Beginning with the line where "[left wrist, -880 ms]" appears, restate each line word for word until the data ends. Pictures do not go in.

(DATA PROVIDED)

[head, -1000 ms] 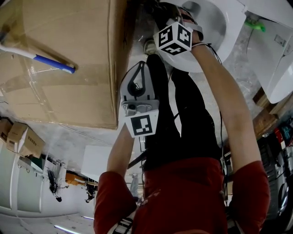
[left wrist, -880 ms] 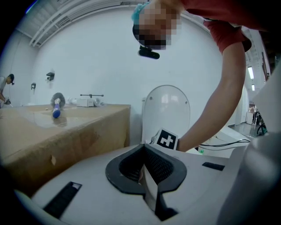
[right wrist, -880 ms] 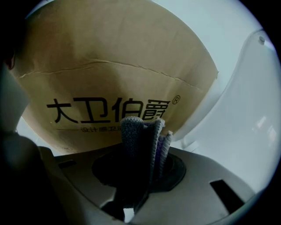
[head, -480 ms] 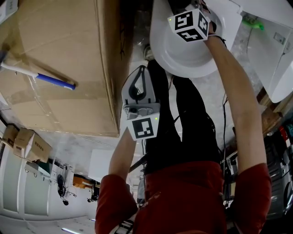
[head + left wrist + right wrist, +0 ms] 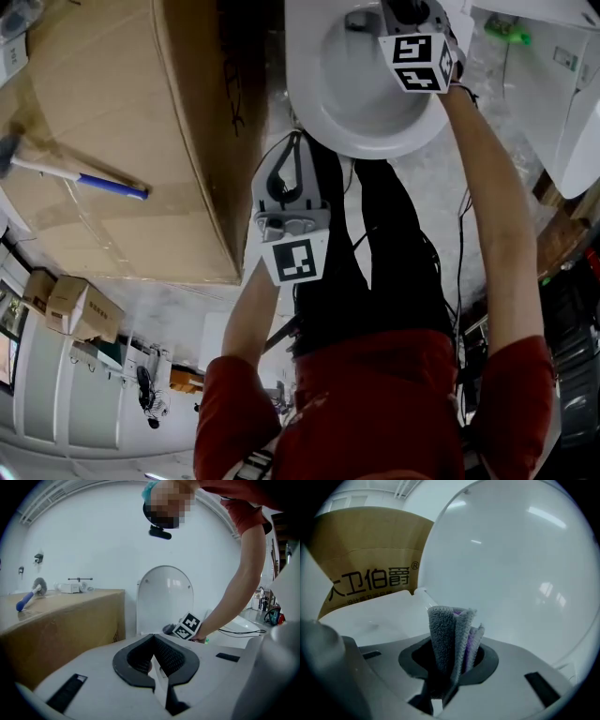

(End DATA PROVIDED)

▶ _EXPECTED OUTPUT_
[left wrist, -880 ms] 
[right wrist, -880 ms] 
[head, -480 ms] 
[head + left wrist + right wrist, +0 ms] 

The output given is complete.